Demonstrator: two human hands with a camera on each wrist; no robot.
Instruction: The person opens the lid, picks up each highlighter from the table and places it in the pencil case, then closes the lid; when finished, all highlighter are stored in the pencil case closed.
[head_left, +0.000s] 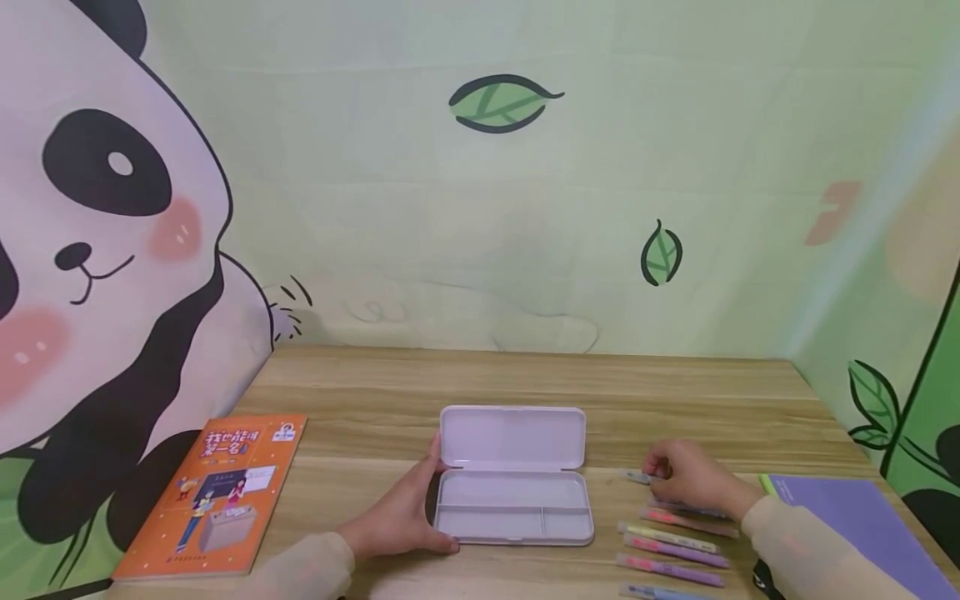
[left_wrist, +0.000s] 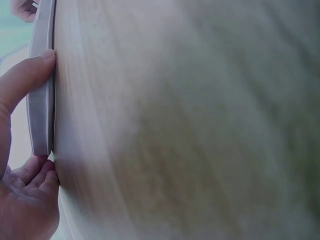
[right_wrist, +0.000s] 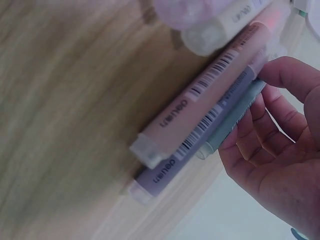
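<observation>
An open pale pencil case point(head_left: 491, 522) stands with its lid point(head_left: 513, 437) tipped back; its compartments hold nothing. My left hand point(head_left: 397, 517) grips it at the left, thumb along the front wall; in the left wrist view the fingers touch the case's end point(left_wrist: 41, 115). At the right, my right hand point(head_left: 696, 477) pinches a grey-green highlighter point(right_wrist: 235, 122) between thumb and fingers. Right beside that one lie a purple-grey highlighter point(right_wrist: 200, 135) and a pinkish one point(right_wrist: 190, 107). Nearer me come a yellow highlighter point(head_left: 670, 537), purple ones point(head_left: 675, 572) and a blue one point(head_left: 663, 592).
An orange book point(head_left: 217, 500) lies on the left of the wooden table point(head_left: 360, 383). A purple notebook point(head_left: 847, 517) is at the right, partly under my right forearm. A dark object point(head_left: 763, 579) shows by the right sleeve. Behind the table hangs a panda-printed backdrop point(head_left: 375, 167).
</observation>
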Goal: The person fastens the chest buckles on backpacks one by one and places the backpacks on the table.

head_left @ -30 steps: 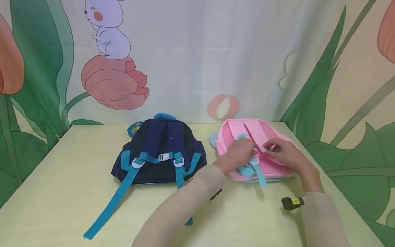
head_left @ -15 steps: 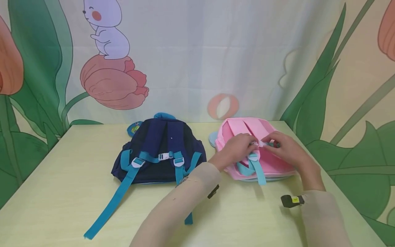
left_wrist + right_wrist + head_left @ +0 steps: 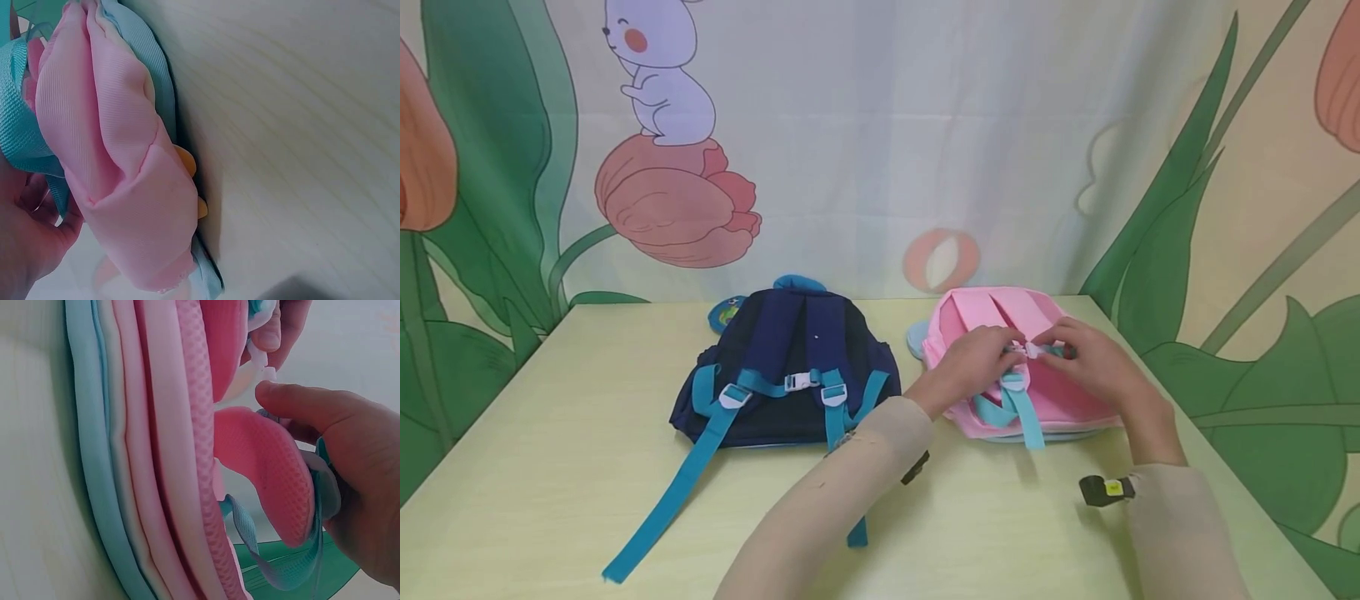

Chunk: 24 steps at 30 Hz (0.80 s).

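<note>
A pink backpack (image 3: 1067,396) with light-blue straps lies on the table at right, its shoulder straps facing up. Over its back, my left hand (image 3: 973,362) pinches one end of the chest strap. Opposite it, my right hand (image 3: 1093,358) holds the white buckle piece (image 3: 1033,350) between thumb and fingers. In the right wrist view, the thumb of the right hand (image 3: 350,437) presses by the white plastic buckle (image 3: 269,374), close to the fingertips of the left hand (image 3: 290,331). Whether the buckle halves are joined, I cannot tell. The left wrist view shows the bag's side (image 3: 119,156).
A navy backpack (image 3: 786,417) with blue straps lies left of the pink one, its white chest buckle (image 3: 800,381) fastened. One long blue strap (image 3: 662,508) trails toward the table's front. A curtain (image 3: 985,150) printed with flowers hangs behind the table (image 3: 550,467).
Both hands have come nearer each other and slightly up, bringing the chest strap ends together over the pink backpack. In the last half second they have barely moved.
</note>
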Available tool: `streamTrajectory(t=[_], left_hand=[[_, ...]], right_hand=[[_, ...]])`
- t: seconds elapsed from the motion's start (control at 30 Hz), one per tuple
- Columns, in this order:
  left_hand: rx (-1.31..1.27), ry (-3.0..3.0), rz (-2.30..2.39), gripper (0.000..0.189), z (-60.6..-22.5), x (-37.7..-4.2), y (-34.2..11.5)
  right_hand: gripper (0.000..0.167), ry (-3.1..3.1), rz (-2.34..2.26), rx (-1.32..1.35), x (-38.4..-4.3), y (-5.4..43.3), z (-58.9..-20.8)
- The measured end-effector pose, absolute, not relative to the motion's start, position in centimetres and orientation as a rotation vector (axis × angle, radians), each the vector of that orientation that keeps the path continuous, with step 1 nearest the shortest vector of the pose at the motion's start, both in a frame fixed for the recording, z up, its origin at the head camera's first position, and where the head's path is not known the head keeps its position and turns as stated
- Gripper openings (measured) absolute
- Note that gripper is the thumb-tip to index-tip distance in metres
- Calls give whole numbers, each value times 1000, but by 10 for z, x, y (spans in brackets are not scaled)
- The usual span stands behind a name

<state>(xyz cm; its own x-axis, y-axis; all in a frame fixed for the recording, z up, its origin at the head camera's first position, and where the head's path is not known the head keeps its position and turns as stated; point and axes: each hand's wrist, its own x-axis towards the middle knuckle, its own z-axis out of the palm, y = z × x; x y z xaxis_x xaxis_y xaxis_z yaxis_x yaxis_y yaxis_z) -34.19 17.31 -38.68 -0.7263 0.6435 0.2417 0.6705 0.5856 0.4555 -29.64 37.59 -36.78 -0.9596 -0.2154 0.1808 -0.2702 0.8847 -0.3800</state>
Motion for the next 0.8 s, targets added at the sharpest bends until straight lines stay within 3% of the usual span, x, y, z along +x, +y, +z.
streamTrajectory(t=[0.8], left_hand=[[-1154, -2744, -861, 34, -392, -340, 169]], right_hand=[[23, -2900, 653, 500, -299, 369, -373]])
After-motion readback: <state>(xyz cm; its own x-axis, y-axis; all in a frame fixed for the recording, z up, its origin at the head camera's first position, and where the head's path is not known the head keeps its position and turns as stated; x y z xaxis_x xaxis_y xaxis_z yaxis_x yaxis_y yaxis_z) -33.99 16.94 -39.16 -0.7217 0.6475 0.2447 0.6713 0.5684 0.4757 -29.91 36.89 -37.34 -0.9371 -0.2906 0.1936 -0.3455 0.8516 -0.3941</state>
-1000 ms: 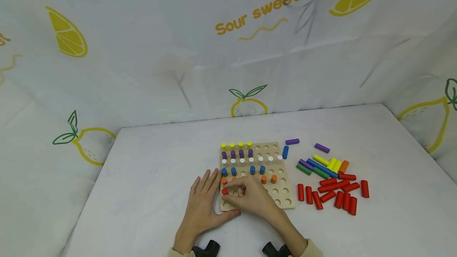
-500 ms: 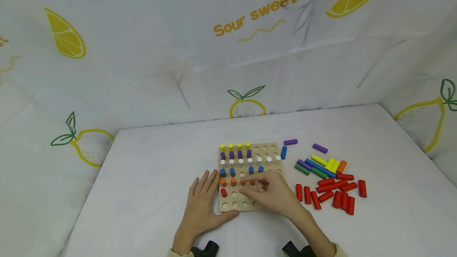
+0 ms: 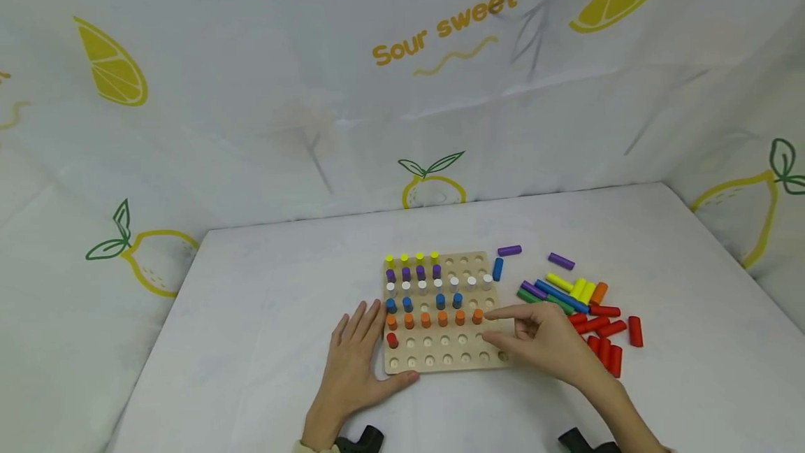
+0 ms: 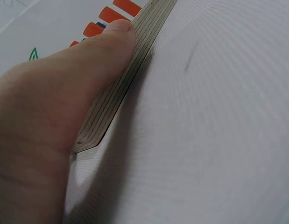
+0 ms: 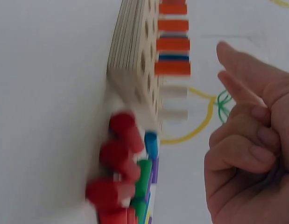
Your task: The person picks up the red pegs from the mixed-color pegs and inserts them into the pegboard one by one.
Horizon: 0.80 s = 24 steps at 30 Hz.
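A wooden pegboard [image 3: 418, 353] lies on the table with yellow, purple, white, blue and orange pegs standing in rows. One red peg [image 3: 393, 341] stands at the left end of the row in front of the orange pegs [image 3: 443, 319]. My left hand [image 3: 355, 362] rests at the board's left side, fingers straight; in the left wrist view its thumb [image 4: 97, 56] touches the layered board edge [image 4: 130, 77]. Over the board's right edge hovers my right hand [image 3: 547, 341]. Its thumb and index finger are apart with nothing between them, and the other fingers [image 5: 242, 158] are curled in.
Right of the board lies a loose pile of red pegs [image 3: 635, 332], yellow pegs [image 3: 560, 282], green ones, a long blue stretch [image 3: 562, 296] and an orange peg [image 3: 599, 293]. Two purple pegs [image 3: 509, 250] and a blue peg [image 3: 497, 270] lie farther back. A lemon-printed cloth [image 3: 283, 89] hangs behind.
My right hand has left the red peg, which now stands in the board, and has moved right toward the loose pegs. My left hand stays at the board's left side.
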Each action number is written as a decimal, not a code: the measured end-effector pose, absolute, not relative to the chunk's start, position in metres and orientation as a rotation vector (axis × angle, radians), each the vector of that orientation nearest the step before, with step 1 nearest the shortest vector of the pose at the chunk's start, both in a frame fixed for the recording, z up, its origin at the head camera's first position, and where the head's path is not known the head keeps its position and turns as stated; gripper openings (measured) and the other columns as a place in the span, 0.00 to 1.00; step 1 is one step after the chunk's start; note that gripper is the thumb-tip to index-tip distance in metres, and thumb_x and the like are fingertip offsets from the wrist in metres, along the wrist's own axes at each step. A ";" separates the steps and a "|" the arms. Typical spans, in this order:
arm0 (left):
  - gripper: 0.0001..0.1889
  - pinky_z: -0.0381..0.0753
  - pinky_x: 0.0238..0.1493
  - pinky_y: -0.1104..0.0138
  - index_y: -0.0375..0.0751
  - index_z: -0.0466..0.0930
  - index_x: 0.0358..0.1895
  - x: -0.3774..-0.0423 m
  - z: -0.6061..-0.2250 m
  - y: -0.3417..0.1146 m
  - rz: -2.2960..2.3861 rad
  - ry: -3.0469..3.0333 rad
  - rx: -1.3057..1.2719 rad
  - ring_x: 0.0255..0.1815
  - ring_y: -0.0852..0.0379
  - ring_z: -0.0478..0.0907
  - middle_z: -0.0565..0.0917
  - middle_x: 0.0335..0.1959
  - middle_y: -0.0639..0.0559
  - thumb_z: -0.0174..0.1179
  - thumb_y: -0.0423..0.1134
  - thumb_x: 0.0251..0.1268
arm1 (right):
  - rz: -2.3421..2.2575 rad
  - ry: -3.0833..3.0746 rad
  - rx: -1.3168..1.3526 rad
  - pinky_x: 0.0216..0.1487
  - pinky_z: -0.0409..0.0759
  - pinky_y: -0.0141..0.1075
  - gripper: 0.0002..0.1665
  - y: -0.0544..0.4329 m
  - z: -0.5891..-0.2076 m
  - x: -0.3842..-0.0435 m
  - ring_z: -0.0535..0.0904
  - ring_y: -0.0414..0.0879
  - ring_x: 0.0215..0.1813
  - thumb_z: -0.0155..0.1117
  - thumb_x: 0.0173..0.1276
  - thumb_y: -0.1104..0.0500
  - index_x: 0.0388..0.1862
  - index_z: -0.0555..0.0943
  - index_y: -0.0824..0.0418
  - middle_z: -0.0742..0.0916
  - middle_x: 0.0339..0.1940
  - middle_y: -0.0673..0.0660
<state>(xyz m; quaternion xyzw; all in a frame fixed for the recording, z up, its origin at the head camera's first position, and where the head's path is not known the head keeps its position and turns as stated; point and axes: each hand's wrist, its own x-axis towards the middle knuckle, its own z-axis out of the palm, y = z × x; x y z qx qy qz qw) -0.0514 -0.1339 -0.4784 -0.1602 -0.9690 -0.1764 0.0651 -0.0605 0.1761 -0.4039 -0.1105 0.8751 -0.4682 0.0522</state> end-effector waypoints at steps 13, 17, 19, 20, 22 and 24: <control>0.59 0.59 0.80 0.43 0.45 0.62 0.79 -0.051 -0.480 -0.134 -0.541 -2.920 -0.489 0.83 0.44 0.59 0.66 0.81 0.50 0.61 0.80 0.47 | -1.235 2.221 -0.731 0.17 0.61 0.29 0.13 0.249 -0.415 -0.092 0.62 0.35 0.16 0.76 0.63 0.58 0.46 0.91 0.60 0.66 0.13 0.60; 0.59 0.59 0.80 0.43 0.45 0.62 0.79 -0.052 -0.480 -0.134 -0.548 -2.910 -0.493 0.83 0.44 0.59 0.66 0.81 0.50 0.61 0.80 0.47 | -1.151 2.172 -0.730 0.19 0.64 0.28 0.13 0.253 -0.414 -0.101 0.64 0.33 0.17 0.77 0.62 0.57 0.46 0.92 0.57 0.69 0.13 0.59; 0.59 0.59 0.80 0.43 0.45 0.63 0.79 -0.052 -0.480 -0.134 -0.546 -2.903 -0.495 0.83 0.44 0.60 0.66 0.80 0.49 0.60 0.81 0.48 | -1.117 2.167 -0.739 0.20 0.65 0.28 0.13 0.251 -0.413 -0.105 0.64 0.33 0.17 0.77 0.62 0.57 0.45 0.92 0.56 0.69 0.13 0.59; 0.59 0.59 0.80 0.43 0.45 0.63 0.79 -0.051 -0.480 -0.134 -0.544 -2.898 -0.498 0.83 0.44 0.60 0.66 0.80 0.49 0.59 0.81 0.48 | -1.103 2.164 -0.743 0.20 0.65 0.28 0.12 0.250 -0.413 -0.106 0.63 0.32 0.17 0.77 0.62 0.57 0.45 0.92 0.56 0.68 0.13 0.58; 0.59 0.58 0.80 0.44 0.45 0.63 0.79 -0.051 -0.481 -0.134 -0.546 -2.895 -0.499 0.83 0.44 0.60 0.66 0.81 0.50 0.58 0.82 0.48 | -1.067 2.173 -0.743 0.20 0.64 0.27 0.12 0.248 -0.412 -0.108 0.62 0.32 0.16 0.77 0.61 0.56 0.44 0.93 0.54 0.66 0.12 0.55; 0.59 0.57 0.80 0.45 0.46 0.62 0.79 -0.051 -0.481 -0.135 -0.554 -2.898 -0.496 0.83 0.45 0.59 0.65 0.81 0.50 0.57 0.83 0.49 | -1.028 2.186 -0.719 0.20 0.63 0.27 0.11 0.244 -0.411 -0.110 0.61 0.33 0.16 0.78 0.60 0.56 0.43 0.93 0.52 0.65 0.12 0.49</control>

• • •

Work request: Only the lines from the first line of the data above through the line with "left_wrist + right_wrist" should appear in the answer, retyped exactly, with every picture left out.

Answer to this task:
Demonstrator: two human hands with a camera on each wrist; no robot.
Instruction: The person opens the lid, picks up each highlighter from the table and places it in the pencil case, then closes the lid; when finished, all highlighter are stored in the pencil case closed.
[head_left, +0.000s] 
[left_wrist, +0.000s] 
[right_wrist, +0.000s] 
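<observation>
An open pale pencil case point(head_left: 491, 522) stands with its lid point(head_left: 513, 437) tipped back; its compartments hold nothing. My left hand point(head_left: 397, 517) grips it at the left, thumb along the front wall; in the left wrist view the fingers touch the case's end point(left_wrist: 41, 115). At the right, my right hand point(head_left: 696, 477) pinches a grey-green highlighter point(right_wrist: 235, 122) between thumb and fingers. Right beside that one lie a purple-grey highlighter point(right_wrist: 200, 135) and a pinkish one point(right_wrist: 190, 107). Nearer me come a yellow highlighter point(head_left: 670, 537), purple ones point(head_left: 675, 572) and a blue one point(head_left: 663, 592).
An orange book point(head_left: 217, 500) lies on the left of the wooden table point(head_left: 360, 383). A purple notebook point(head_left: 847, 517) is at the right, partly under my right forearm. A dark object point(head_left: 763, 579) shows by the right sleeve. Behind the table hangs a panda-printed backdrop point(head_left: 375, 167).
</observation>
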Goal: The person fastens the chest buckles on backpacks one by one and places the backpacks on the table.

head_left @ -30 steps: 
head_left @ -15 steps: 
left_wrist + right_wrist + head_left @ +0 steps: 

The work on this exercise is complete.